In der Ukraine wirft die Mobilmachung viele Fragen zur ordnungsgemäßen Zustellung von Vorladungen auf. Rechtsanwalt Dmytro Franchuk erläuterte gegenüber UNIAN, wann eine Vorladung nach ukrainischem Recht als zugestellt gilt. Seiner Ansicht nach gilt eine Vorladung nicht als zugestellt, wenn sie in einen Briefkasten geworfen oder Verwandten oder Nachbarn übergeben wird.

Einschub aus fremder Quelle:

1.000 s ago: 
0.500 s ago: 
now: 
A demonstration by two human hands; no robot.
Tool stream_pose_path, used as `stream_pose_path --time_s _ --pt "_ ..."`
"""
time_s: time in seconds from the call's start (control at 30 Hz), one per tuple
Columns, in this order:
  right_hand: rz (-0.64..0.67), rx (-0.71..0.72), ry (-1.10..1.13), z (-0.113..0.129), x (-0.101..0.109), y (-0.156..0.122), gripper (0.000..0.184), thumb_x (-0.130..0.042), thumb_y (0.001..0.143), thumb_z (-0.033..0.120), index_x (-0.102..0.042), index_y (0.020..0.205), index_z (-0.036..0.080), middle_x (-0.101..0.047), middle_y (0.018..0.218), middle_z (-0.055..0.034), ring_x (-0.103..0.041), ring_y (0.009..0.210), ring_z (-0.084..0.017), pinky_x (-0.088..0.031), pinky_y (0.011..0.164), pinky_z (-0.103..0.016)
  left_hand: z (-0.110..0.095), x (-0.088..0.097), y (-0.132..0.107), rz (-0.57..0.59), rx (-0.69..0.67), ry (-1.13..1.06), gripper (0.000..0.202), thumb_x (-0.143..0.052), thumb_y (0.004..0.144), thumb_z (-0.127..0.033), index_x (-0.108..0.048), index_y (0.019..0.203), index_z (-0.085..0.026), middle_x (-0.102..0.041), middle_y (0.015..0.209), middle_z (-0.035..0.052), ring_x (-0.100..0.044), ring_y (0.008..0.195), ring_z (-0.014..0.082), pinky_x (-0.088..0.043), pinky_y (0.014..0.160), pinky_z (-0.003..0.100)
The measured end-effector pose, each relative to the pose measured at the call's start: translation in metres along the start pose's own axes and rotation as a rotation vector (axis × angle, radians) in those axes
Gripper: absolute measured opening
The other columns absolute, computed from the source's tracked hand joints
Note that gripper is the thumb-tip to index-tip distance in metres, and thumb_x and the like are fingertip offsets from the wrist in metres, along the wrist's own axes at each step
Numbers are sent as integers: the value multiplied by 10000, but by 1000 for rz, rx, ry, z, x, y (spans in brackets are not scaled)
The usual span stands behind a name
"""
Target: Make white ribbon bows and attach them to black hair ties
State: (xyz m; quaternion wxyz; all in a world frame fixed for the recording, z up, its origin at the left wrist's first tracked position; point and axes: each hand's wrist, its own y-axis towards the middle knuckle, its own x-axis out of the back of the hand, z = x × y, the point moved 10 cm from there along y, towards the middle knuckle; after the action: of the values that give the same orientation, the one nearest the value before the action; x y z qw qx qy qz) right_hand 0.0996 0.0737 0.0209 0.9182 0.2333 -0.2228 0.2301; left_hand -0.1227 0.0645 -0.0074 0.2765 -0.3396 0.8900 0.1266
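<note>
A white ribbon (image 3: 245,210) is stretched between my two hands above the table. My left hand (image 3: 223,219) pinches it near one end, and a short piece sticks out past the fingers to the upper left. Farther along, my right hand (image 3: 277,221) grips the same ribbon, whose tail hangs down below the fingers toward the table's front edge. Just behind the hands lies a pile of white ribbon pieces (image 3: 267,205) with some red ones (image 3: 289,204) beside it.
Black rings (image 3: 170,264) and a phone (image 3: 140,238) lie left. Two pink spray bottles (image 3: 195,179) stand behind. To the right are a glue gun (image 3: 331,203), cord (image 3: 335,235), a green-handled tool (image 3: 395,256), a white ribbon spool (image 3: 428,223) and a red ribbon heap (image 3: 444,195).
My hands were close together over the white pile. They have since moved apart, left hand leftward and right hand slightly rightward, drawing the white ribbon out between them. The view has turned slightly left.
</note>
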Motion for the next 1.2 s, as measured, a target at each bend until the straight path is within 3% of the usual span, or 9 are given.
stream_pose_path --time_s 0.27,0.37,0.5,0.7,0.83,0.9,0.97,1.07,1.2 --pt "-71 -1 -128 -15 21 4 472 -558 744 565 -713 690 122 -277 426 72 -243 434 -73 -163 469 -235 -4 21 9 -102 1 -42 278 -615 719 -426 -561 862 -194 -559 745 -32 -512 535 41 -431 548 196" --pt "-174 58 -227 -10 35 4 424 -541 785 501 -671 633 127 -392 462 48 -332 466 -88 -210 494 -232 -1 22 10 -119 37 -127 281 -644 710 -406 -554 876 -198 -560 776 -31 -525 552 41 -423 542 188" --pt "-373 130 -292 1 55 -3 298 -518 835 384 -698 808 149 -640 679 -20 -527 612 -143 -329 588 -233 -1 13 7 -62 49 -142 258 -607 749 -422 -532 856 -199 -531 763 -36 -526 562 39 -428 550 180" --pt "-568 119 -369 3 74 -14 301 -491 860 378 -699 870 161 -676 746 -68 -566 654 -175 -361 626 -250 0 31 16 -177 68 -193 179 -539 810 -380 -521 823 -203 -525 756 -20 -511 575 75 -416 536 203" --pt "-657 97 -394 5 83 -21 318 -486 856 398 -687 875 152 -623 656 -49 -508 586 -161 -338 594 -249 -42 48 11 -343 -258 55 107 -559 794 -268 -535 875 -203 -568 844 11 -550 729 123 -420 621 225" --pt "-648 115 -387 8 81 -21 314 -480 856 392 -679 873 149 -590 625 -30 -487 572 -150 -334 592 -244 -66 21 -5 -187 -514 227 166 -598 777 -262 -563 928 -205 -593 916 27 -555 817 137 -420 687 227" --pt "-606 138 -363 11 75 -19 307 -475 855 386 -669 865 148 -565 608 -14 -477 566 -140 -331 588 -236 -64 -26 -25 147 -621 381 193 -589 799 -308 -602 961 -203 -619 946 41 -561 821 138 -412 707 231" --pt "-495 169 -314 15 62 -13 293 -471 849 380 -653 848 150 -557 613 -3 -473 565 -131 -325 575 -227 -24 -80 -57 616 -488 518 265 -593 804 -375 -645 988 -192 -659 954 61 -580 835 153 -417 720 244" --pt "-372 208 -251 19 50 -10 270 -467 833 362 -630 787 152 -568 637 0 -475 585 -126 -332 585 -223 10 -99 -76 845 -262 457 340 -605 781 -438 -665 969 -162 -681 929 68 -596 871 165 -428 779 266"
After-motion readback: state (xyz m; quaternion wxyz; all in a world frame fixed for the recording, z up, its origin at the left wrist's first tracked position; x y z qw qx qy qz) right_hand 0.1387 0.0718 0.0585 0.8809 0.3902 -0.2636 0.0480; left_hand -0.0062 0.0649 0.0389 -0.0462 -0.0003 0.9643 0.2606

Der Anwalt betonte, dass der Arbeitgeber verpflichtet sei, sicherzustellen, dass die Vorladung dem Wehrpflichtigen persönlich zugestellt werde. Damit eine per Post versandte Vorladung als zugestellt gilt, müssen mehrere Bedingungen erfüllt sein:
- Die Vorladung muss per Einschreiben mit Rückschein versandt werden.

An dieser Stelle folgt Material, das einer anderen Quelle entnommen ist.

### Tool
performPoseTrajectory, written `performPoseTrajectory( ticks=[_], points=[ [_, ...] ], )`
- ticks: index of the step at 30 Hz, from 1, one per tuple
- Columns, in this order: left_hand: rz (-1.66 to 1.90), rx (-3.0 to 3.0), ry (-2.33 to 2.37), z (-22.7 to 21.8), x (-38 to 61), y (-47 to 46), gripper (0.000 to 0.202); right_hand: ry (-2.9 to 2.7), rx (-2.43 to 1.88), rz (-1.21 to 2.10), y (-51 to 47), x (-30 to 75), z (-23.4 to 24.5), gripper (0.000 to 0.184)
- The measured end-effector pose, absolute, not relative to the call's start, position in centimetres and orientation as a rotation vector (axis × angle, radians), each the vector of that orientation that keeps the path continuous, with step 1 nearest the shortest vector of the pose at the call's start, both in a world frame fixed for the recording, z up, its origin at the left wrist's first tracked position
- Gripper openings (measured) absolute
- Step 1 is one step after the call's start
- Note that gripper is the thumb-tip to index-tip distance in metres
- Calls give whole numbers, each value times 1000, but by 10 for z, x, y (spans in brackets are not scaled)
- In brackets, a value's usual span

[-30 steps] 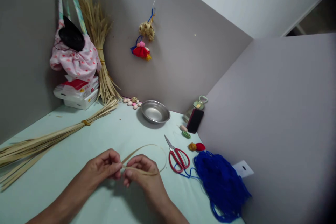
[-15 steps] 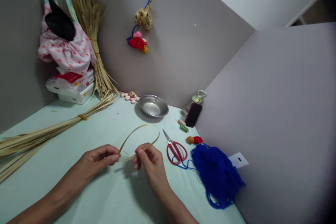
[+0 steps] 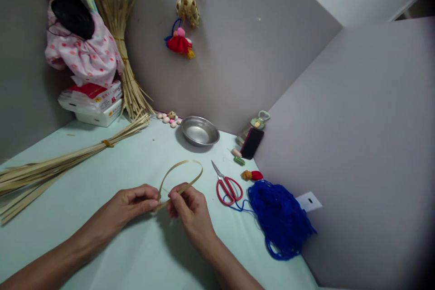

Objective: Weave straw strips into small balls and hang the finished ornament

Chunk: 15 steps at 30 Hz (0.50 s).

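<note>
A narrow tan strip, like split bamboo or straw (image 3: 184, 161), curves up in a loop between my two hands over the pale table. My left hand (image 3: 141, 200) pinches one end between thumb and fingertips. The other side of the strip is pinched in my right hand (image 3: 190, 204), and a short length sticks out from it toward my left fingertips. There the two ends come close together or cross; whether they touch I cannot tell. To the right of my right hand lie red-handled scissors (image 3: 228, 189), their blades pointing away.
A bundle of tan strips (image 3: 78, 154) lies at left. Behind are a metal bowl (image 3: 200, 131), small pale balls (image 3: 166, 119) and a phone (image 3: 252, 143). Blue yarn (image 3: 282, 219) lies at right beside a red and gold tassel (image 3: 252, 175). Woven ball ornaments (image 3: 188, 9) hang at the wall.
My hands have come closer together, and the strip's loop is narrower. The strip's free end has moved to my left fingertips. The whole view has shifted slightly.
</note>
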<state>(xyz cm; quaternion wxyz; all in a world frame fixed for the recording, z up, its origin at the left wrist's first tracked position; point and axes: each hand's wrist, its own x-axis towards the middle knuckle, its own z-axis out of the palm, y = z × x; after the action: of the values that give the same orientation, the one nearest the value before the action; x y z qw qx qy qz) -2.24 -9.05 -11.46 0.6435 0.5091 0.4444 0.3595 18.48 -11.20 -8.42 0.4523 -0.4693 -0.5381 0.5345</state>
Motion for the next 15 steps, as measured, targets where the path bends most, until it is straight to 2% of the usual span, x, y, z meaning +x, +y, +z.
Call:
performPoseTrajectory(
  ticks=[5, 15],
  points=[
    [799, 1158, 920, -122, -18, -91, 38, -1370, -1157, 1340, -115, 183, -84, 34],
    [766, 1171, 961, -113, -20, -91, 41, -1431, -1237, 1266, -114, 187, -83, 29]
  ],
)
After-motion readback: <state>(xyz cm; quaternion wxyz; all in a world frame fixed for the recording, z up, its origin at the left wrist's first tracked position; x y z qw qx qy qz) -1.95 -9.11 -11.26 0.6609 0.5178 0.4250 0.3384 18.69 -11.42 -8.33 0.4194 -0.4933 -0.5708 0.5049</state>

- Der Wehrpflichtige muss den Empfang des Briefes persönlich bestätigen.
- Das Vorhandensein einer Zustellbenachrichtigung in der Post, die die Zustellung bestätigt oder den Grund für die Nichtzustellung angibt.
Es ist außerdem wichtig zu wissen, dass die Vorladung auch dann als zugestellt gilt, wenn der Empfänger den Brief nicht bei der Post abgeholt hat. Hierfür gilt eine bestimmte Frist, innerhalb derer der Brief abgeholt werden muss.

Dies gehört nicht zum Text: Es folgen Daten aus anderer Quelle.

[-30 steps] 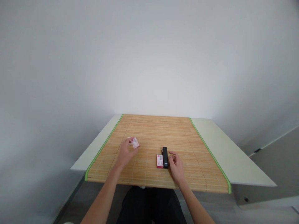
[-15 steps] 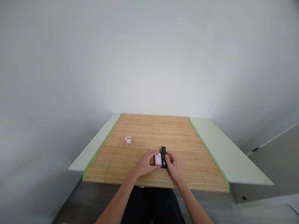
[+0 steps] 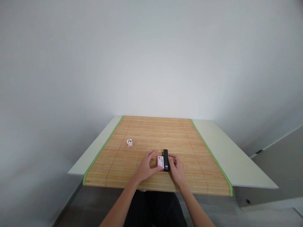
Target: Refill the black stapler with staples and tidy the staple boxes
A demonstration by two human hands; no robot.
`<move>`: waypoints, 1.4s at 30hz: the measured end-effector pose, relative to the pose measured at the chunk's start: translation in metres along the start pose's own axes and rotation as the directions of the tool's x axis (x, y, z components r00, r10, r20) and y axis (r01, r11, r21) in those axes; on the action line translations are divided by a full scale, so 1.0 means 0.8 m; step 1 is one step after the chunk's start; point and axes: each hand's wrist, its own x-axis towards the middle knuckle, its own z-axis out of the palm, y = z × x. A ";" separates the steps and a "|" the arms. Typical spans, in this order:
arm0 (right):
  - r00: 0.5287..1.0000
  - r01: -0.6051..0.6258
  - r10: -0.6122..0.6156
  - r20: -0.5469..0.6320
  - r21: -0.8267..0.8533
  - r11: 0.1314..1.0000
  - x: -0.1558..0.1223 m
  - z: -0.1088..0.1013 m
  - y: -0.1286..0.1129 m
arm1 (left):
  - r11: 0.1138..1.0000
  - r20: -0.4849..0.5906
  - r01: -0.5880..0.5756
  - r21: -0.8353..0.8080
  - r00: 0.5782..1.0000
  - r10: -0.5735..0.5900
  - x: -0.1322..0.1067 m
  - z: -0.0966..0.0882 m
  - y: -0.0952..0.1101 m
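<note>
A black stapler point(image 3: 166, 160) lies lengthwise on the bamboo mat near its front edge. Against its left side sits a small white and pink box point(image 3: 160, 162). My left hand point(image 3: 146, 167) is open beside this box, the index finger raised off it and the thumb at its near corner. To the right of the stapler rests my right hand point(image 3: 177, 170), fingers loosely bent and apart, fingertips close to the stapler's side; whether they touch it is hard to see. Another small white and pink box point(image 3: 129, 143) with a dark picture on top stands farther left.
The bamboo mat point(image 3: 156, 132) with green edging covers the middle of a white table point(image 3: 227, 157) and hangs slightly over the front. A plain wall point(image 3: 151, 63) rises behind the table. A grey panel point(image 3: 279, 164) stands on the right.
My left fingers have opened away from the box beside the stapler. My right fingers have drawn slightly back from the stapler. Stapler and boxes stay in place.
</note>
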 end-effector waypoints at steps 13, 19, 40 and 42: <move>1.000 -0.024 0.023 0.015 0.066 0.998 -0.003 0.001 -0.007 | 0.829 -0.568 0.540 0.147 0.732 -0.376 0.064 -0.166 -0.088; 1.000 -0.015 0.014 0.014 0.030 0.999 -0.002 0.002 0.000 | 0.839 -0.300 0.534 0.102 0.821 -0.486 0.091 -0.113 -0.083; 0.978 0.193 -0.174 0.111 -0.192 0.962 -0.034 -0.017 0.013 | 0.914 -0.288 0.385 -0.131 0.867 -0.406 0.048 0.063 -0.007; 0.953 0.288 -0.236 0.191 -0.316 0.904 -0.042 -0.017 0.018 | 0.893 -0.279 0.397 -0.211 0.852 -0.444 0.044 0.075 -0.003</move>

Neue Strafen für Wehrpflichtige, die gegen die Meldepflicht verstoßen, treten am 1. Dezember in Kraft. Rechtsanwalt Roman Simutin erläuterte, welche Strafen gegen Männer verhängt werden können, die es versäumen, den Behörden eine Änderung ihres Wohnsitzes oder andere gesetzlich vorgeschriebene Informationen mitzuteilen.